Bipolar Parenting During the Pandemic

Bipolar Parenting During the Pandemic

Parenting is tough – being a bipolar parent is even tougher. I have noticed during the pandemic that I have been more irritable; everyday seems to be a struggle. When my baby spills food, I get frustrated because its just one other thing I have to clean (it seems like all I do is clean nowadays). Anytime I am needed for something, I have to get up.  Simply getting up has been a struggle; my feet are always hurting and I am always tired. Every day I somehow muster up the energy to play with my child and talk to her, and engage with her. Everyday we go for a walk. Everyday we sing songs. Overall, she is doing so well. She is still in the 90th percentile for her height and weight, and she is going to start walking very soon. But inside, I am a disaster.

I think I am going to have to start working soon. My family is starting to notice that I am depressed. I called a therapist at my doctor’s clinic to see if I can get some help. I have applied to multiple places for work, and I am awaiting responses.

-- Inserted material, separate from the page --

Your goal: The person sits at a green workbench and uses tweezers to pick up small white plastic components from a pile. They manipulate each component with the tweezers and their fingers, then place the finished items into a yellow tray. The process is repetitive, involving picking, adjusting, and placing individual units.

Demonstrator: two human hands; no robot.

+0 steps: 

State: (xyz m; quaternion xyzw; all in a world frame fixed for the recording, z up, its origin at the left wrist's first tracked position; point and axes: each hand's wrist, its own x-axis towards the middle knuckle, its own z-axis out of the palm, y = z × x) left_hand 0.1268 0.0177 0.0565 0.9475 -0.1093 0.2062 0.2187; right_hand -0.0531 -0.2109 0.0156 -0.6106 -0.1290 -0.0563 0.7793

Some people might think I shouldn’t work before my baby’s first birthday. But I think it is more important that she has a happy and healthy caregiver. And being around her, while awesome, makes me miss having an adult around. Besides, those in tougher countries like in Africa, they strap those babies on their backs and work a hard day’s labour until night, every day and every night, until the baby is one years old. The babies seem to do alright, though – although they are behind, they catch up really fast in their first year. So even if there are quite high standards in North America, it’s good to remember that sometimes it doesn’t have to be that complicated. I need to do what I need to do to function. And I believe my baby will be grateful for that in the long run.